### Task item
With nothing left out, repeat every entry exactly.

(Entries taken from a collection)
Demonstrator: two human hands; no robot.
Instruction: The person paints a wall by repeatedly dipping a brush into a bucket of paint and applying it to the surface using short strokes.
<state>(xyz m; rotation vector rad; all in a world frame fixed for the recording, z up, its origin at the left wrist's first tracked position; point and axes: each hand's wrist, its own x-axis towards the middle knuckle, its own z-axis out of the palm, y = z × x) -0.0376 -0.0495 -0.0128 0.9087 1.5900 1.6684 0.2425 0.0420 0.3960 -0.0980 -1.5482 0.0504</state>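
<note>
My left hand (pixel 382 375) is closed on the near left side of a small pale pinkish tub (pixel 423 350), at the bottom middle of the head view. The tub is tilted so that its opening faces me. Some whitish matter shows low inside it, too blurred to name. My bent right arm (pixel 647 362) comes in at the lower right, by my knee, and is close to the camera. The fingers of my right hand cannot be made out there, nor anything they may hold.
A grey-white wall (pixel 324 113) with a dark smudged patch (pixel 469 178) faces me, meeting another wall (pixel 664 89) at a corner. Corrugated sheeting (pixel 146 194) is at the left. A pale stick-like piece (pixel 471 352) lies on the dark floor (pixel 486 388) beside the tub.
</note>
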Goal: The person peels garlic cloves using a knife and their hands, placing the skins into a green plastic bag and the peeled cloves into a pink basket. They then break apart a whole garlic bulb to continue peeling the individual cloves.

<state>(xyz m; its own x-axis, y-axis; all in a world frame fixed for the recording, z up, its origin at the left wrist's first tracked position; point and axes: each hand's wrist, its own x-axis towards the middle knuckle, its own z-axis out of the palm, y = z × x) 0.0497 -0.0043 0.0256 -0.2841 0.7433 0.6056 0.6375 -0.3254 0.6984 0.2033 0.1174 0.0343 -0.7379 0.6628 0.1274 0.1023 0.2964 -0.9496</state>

### Output below
Demonstrator: two human hands; no robot.
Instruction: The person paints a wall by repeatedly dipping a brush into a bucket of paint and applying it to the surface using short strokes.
<state>(xyz m; rotation vector rad; all in a world frame fixed for the recording, z up, its origin at the left wrist's first tracked position; point and axes: each hand's wrist, its own x-axis towards the middle knuckle, its own z-axis out of the palm, y = z × x) -0.0376 -0.0495 -0.0128 0.9087 1.5900 1.6684 0.2425 0.0420 0.3960 -0.0980 -1.5482 0.0504</state>
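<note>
My left hand (pixel 382 375) is closed on the near left side of a small pale pinkish tub (pixel 423 350), at the bottom middle of the head view. The tub is tilted so that its opening faces me. Some whitish matter shows low inside it, too blurred to name. My bent right arm (pixel 647 362) comes in at the lower right, by my knee, and is close to the camera. The fingers of my right hand cannot be made out there, nor anything they may hold.
A grey-white wall (pixel 324 113) with a dark smudged patch (pixel 469 178) faces me, meeting another wall (pixel 664 89) at a corner. Corrugated sheeting (pixel 146 194) is at the left. A pale stick-like piece (pixel 471 352) lies on the dark floor (pixel 486 388) beside the tub.
</note>
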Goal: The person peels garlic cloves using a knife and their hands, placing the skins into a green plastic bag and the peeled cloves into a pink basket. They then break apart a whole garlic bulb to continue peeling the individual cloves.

<state>(xyz m; its own x-axis, y-axis; all in a world frame fixed for the recording, z up, its origin at the left wrist's first tracked position; point and axes: each hand's wrist, its own x-axis towards the middle knuckle, its own z-axis out of the palm, y = z × x) 0.0497 -0.0043 0.0256 -0.2841 0.7433 0.6056 0.6375 -0.3254 0.6984 0.2033 0.1174 0.0343 -0.7379 0.6628 0.1274 0.1023 0.2964 -0.9496</state>

The output requires no further additions.